Task goal ▸ If a line of the material holds the string "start", please copy it.
- - - - -
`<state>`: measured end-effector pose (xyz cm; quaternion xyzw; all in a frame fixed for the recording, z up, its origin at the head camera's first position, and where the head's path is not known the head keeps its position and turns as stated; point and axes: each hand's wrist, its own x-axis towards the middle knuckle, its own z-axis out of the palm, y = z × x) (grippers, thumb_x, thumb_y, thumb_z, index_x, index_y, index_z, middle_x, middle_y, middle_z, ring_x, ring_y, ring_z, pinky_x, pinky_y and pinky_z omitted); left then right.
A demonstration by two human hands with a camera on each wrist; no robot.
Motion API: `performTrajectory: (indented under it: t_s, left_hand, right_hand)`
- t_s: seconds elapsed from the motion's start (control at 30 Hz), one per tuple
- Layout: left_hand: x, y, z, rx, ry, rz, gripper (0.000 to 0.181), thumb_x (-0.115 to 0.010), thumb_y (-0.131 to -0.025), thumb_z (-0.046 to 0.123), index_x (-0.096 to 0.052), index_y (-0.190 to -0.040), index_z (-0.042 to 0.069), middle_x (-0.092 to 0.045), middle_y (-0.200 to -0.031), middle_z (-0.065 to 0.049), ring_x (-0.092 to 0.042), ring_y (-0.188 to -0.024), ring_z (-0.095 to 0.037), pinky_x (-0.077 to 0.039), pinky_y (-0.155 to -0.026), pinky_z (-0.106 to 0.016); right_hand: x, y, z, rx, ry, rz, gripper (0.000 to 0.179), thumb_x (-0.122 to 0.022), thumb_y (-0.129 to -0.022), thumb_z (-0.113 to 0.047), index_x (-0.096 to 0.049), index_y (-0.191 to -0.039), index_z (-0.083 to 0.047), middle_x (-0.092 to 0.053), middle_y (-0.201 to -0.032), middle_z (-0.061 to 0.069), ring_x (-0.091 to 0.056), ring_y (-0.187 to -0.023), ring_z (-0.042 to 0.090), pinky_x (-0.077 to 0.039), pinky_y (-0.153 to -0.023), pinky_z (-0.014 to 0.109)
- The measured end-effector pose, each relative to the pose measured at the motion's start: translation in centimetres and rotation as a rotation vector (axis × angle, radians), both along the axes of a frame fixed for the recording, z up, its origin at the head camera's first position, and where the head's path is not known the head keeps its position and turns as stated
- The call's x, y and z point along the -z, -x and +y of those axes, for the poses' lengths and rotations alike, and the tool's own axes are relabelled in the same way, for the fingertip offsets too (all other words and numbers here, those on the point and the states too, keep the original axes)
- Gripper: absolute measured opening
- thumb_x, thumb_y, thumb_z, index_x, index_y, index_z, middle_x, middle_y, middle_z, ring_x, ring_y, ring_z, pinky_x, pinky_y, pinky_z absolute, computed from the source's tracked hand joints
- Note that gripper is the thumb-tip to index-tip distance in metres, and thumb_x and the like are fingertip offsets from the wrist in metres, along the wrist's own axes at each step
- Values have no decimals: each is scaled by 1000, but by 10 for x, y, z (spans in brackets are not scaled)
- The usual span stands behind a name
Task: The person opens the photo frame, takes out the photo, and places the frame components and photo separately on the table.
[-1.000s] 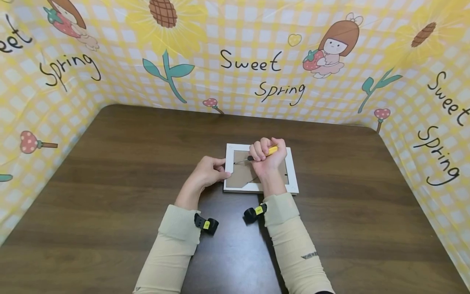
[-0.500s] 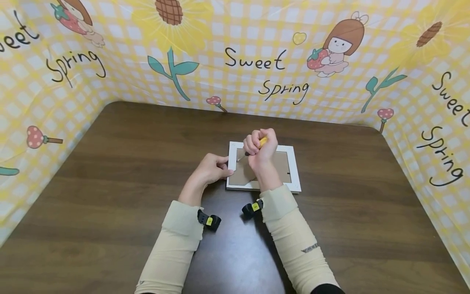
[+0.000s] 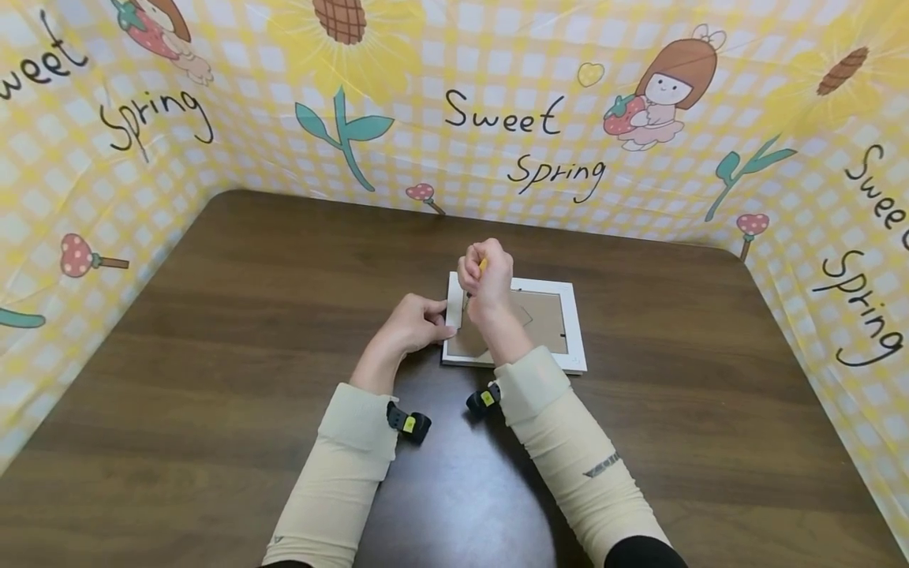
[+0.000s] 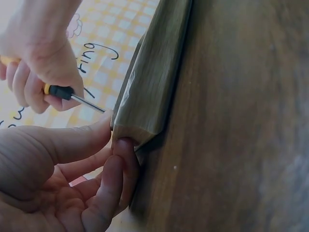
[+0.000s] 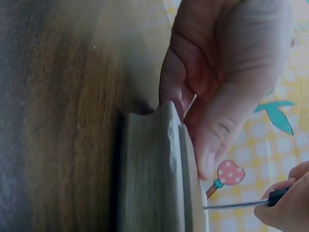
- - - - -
Completed exercise ▸
- t_s: seconds elapsed from the motion's start (control at 30 Hz), one per tuple
- The measured end-effector pose, each relative to the pose measured at the motion's start: translation in centimetres and rotation as a rotation vector (axis × angle, radians), both along the axes of a frame fixed for the recording, z up, its origin at the head camera's first position, and where the head's path is not known the head keeps its position and turns as stated

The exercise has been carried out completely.